[Python-Dev] (time) PEP 418 glossary V2
Steven D'Aprano
steve at pearwood.info
Wed Apr 25 19:20:10 CEST 2012
Stephen J. Turnbull wrote:
> On Wed, Apr 25, 2012 at 1:19 AM, Jim Jewett <jimjjewett at gmail.com> wrote:
>
>> I'm still a little fuzzy on *why* it shouldn't count as a monotonic
>> clock.
>
> So are the people who say it shouldn't count (unless you're speaking
> of the specific implementation on Unix systems, which can go backward
> if the admin or NTP decides it should be so).
The fact that the clock is not monotonic is a pretty good reason for it not to
count as monotonic.
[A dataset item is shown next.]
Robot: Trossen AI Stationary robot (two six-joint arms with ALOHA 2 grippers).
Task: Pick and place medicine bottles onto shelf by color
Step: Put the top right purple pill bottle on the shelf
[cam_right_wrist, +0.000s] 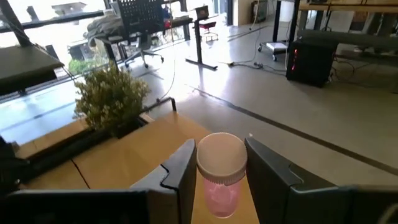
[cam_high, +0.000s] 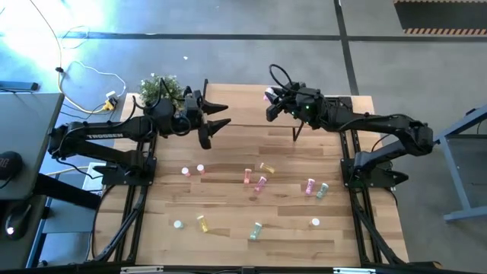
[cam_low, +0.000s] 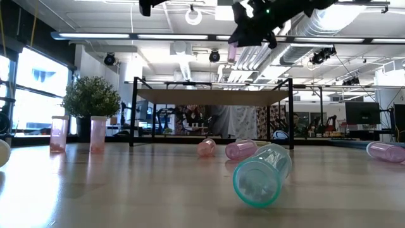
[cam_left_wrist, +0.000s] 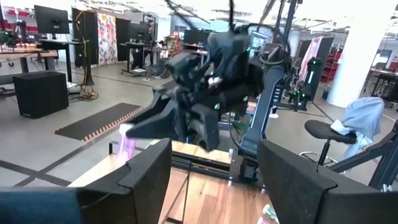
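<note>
My right gripper [cam_high: 269, 105] hovers over the shelf [cam_high: 335, 106] at the table's far side, shut on a pink medicine bottle [cam_right_wrist: 220, 177] with a white cap. The low view shows that bottle [cam_low: 232, 52] well above the shelf's wooden top [cam_low: 215, 97]. My left gripper [cam_high: 221, 116] stands open and empty over the shelf's left end, pointing level at the right gripper. Several pink, yellow and mint-green bottles lie or stand on the tabletop, among them a green one on its side [cam_low: 259, 174] and two upright pink ones [cam_low: 97, 133]. My right gripper pinches the pink bottle between its two fingers [cam_right_wrist: 180, 174], on the bottle's sides just below the white cap [cam_right_wrist: 221, 155]. The fingers reach in nearly level from the table's right side. The bottle stands upright, cap up, lifted clear above the shelf.
A small potted plant [cam_high: 160, 89] stands at the table's far left corner, beside the shelf. Loose bottles are scattered across the middle of the table [cam_high: 261, 183], with white caps [cam_high: 177, 225] nearer the front. The two grippers face each other closely above the shelf.
</note>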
I don't think there's anything fuzzy about that.
> I think they are in
> general mistaking their use case for a general specification, that's
> all.
I'm sorry, am I missing something here? What use case are you talking about?
> Even Glyph cited "what other people seem to think" in supporting
> the usage where "monotonic" implies "high quality" in some informal
> sense, although he does have a spec for what high quality means, and
> AIUI an API for it in Twisted.
Who are these people who think monotonic is a synonym for "high quality"?
Why should we pander to their confusion at the cost of those who do understand
the difference between monotonic and high quality?
> I think we should just accept that "monotonic" is in more or less
> common use as a synonym for "high quality", and warn *our* users that
> the implementers of such clocks may be working to a different spec. I
> think the revised glossary's description of "monotonic" does that
> pretty well.
Do I understand correctly that you think it is acceptable to call something
monotonic regardless of whether or not it actually is monotonic?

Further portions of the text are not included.